Standard Costs, Standard Costing and the Introduction of Scientific Management and New Technology into the Post-Second World War Sunderland Shipbuilding Industry
Tom Mclean and
Thomas Tyson
Accounting History Review, 2006, vol. 16, issue 3, 389-417
Abstract:
In their study of the shipbuilding, engineering and metals industries of the West of Scotland, c. 1900-1960, Fleming et al. (2000: p. 196) concluded that 'standard costing and budgetary control hardly made any impact at all in the engineering-related industries of the West of Scotland and that this … was correlated with the non-adoption of Scientific Management'. Fleming et al. encouraged further research to determine if this pattern of adoption was replicated elsewhere during the period.

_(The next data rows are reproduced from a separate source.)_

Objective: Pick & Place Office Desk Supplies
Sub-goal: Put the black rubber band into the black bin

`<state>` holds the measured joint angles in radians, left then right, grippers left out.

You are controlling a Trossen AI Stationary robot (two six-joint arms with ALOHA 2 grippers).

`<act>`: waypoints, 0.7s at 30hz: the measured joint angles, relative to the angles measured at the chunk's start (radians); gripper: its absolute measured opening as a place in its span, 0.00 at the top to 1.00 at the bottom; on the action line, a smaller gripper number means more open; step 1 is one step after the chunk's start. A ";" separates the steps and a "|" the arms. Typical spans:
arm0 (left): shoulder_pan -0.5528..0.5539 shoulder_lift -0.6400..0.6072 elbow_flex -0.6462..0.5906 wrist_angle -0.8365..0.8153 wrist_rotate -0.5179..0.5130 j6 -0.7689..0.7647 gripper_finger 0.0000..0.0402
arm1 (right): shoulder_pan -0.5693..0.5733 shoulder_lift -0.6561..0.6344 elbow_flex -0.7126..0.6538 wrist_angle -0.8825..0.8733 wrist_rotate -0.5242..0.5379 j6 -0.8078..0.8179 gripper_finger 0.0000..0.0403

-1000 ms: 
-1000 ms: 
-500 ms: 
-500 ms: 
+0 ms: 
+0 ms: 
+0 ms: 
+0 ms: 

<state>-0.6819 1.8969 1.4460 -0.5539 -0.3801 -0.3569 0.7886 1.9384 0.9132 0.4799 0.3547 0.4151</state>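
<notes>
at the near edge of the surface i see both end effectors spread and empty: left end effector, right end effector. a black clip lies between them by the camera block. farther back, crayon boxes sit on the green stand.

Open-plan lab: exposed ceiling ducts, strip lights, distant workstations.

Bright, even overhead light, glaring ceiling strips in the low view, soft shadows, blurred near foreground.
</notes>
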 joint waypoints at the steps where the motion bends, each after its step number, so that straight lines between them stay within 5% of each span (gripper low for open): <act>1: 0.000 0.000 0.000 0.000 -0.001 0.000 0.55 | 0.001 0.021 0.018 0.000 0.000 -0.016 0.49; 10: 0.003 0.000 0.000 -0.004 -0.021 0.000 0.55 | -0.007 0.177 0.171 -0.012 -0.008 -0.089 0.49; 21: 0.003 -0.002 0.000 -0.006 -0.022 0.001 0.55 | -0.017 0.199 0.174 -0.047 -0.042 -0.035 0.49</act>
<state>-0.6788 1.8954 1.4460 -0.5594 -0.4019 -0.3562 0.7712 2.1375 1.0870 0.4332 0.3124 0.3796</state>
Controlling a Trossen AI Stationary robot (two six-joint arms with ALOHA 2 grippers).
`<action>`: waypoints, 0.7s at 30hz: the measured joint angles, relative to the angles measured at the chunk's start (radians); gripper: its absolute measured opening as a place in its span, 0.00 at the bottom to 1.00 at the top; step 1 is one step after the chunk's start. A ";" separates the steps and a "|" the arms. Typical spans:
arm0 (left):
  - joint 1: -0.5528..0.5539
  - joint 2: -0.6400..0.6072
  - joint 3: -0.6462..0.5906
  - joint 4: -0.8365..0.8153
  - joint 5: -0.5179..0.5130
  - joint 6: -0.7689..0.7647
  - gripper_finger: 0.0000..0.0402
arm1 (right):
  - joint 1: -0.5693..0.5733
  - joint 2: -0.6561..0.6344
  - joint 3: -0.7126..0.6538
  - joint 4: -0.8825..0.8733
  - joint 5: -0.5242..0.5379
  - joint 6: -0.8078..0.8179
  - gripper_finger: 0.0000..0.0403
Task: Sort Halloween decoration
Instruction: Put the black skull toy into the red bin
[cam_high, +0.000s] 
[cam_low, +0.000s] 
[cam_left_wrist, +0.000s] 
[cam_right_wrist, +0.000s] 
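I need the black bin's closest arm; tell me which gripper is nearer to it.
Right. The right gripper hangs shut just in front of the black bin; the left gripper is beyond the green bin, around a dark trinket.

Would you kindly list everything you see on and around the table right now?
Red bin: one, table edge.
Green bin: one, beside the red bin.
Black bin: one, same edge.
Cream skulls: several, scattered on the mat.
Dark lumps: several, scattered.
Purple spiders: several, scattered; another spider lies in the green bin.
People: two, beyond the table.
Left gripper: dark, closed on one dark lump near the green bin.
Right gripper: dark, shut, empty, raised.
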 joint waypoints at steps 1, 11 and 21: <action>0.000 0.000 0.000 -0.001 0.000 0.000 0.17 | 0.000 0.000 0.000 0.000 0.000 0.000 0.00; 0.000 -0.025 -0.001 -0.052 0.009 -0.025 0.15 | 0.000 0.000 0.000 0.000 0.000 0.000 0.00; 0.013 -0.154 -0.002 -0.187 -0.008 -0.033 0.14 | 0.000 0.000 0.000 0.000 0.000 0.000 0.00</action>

In this manner, the current research focuses on the post-Second World War development of standard costs and standard costing in Sunderland, a shipbuilding town of international importance on the north-east coast of England. Although the availability of company archives is somewhat limited, we nevertheless found evidence that at least one leading shipbuilding firm undertook major modernisation and reorganisation programmes, comprising the adoption of the new technology of welding, during the study period. Allied with these radical changes, the firm employed scientific management methods and utilised standard costs, but it did not employ full systems of standard costing and variance analysis. These costing developments were built into shipbuilders' traditional information systems based on the use of cost and output curves. However, the craft administration of production remained common in many shipbuilding firms and precluded developments in scientific management and standard costing.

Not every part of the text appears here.